Task to complete: Somewhere below are a line with "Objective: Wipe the" and a later line with "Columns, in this". Output exactly those lines and all lines between them.

+++ Information provided

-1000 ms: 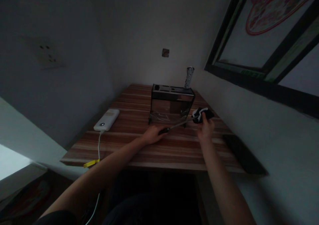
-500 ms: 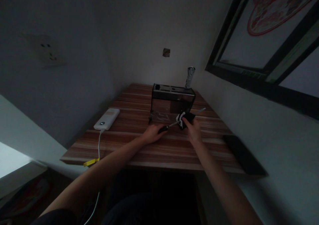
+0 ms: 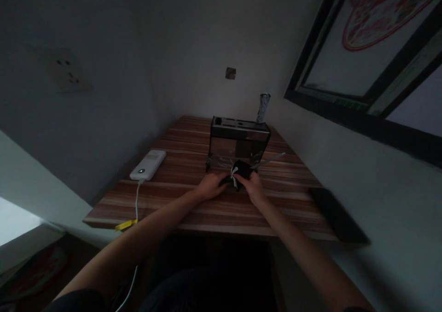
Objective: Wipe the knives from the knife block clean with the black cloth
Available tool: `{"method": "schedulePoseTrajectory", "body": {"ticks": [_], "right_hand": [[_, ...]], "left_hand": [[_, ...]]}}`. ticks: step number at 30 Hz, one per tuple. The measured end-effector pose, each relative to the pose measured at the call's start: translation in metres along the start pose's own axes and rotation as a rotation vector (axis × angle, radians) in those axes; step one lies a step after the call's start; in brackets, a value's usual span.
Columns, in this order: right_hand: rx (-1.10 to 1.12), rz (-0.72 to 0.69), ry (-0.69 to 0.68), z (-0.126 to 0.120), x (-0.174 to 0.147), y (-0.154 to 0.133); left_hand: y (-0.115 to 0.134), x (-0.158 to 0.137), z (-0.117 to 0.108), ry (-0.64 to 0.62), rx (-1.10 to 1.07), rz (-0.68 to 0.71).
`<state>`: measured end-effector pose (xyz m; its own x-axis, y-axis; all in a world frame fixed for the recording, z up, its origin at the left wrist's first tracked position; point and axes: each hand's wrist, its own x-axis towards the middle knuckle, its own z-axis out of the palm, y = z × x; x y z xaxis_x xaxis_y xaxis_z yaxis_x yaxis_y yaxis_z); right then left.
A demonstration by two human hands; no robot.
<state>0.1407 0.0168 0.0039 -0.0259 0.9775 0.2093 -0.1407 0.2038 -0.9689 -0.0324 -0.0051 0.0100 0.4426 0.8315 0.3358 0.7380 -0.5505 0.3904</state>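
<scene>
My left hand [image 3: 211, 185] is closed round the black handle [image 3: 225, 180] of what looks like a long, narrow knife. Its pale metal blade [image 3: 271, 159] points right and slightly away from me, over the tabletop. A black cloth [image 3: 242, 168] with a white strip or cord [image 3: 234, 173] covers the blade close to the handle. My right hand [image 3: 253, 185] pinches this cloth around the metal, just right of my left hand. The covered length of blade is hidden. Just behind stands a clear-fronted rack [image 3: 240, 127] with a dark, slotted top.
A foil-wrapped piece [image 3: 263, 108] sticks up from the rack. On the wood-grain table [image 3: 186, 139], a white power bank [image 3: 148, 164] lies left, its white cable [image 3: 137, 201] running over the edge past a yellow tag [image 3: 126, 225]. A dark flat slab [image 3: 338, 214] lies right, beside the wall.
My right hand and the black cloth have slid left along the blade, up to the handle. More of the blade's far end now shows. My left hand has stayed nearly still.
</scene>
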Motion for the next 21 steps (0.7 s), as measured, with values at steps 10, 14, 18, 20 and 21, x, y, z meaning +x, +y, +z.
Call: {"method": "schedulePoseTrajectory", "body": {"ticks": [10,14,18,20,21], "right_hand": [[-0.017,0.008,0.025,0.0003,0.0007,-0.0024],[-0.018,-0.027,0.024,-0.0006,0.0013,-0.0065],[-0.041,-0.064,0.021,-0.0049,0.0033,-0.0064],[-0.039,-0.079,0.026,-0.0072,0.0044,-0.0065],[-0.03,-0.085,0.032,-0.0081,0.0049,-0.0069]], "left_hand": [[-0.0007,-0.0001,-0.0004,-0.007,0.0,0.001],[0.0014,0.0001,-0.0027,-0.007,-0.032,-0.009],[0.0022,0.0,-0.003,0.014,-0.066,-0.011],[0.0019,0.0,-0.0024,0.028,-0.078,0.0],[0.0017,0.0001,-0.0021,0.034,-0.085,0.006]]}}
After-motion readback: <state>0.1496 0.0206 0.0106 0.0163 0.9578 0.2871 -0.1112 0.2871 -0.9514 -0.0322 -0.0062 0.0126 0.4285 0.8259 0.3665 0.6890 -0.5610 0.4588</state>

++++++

Response below:
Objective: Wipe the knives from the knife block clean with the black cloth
Available tool: `{"method": "schedulePoseTrajectory", "body": {"ticks": [_], "right_hand": [[_, ...]], "left_hand": [[_, ...]]}}`. ticks: step number at 30 Hz, one per tuple. The measured end-effector pose, each relative to the pose measured at the call's start: translation in metres along the start pose's own axes and rotation as a rotation vector (axis × angle, radians) in those axes; step one lies a step after the call's start; in brackets, a value's usual span.
Columns, in this order: right_hand: rx (-1.10 to 1.12), rz (-0.72 to 0.69), ry (-0.69 to 0.68), z (-0.126 to 0.120), x (-0.174 to 0.147), y (-0.154 to 0.133); left_hand: y (-0.115 to 0.134), x (-0.158 to 0.137), z (-0.117 to 0.108), ry (-0.64 to 0.62), rx (-1.10 to 1.07), rz (-0.68 to 0.71).

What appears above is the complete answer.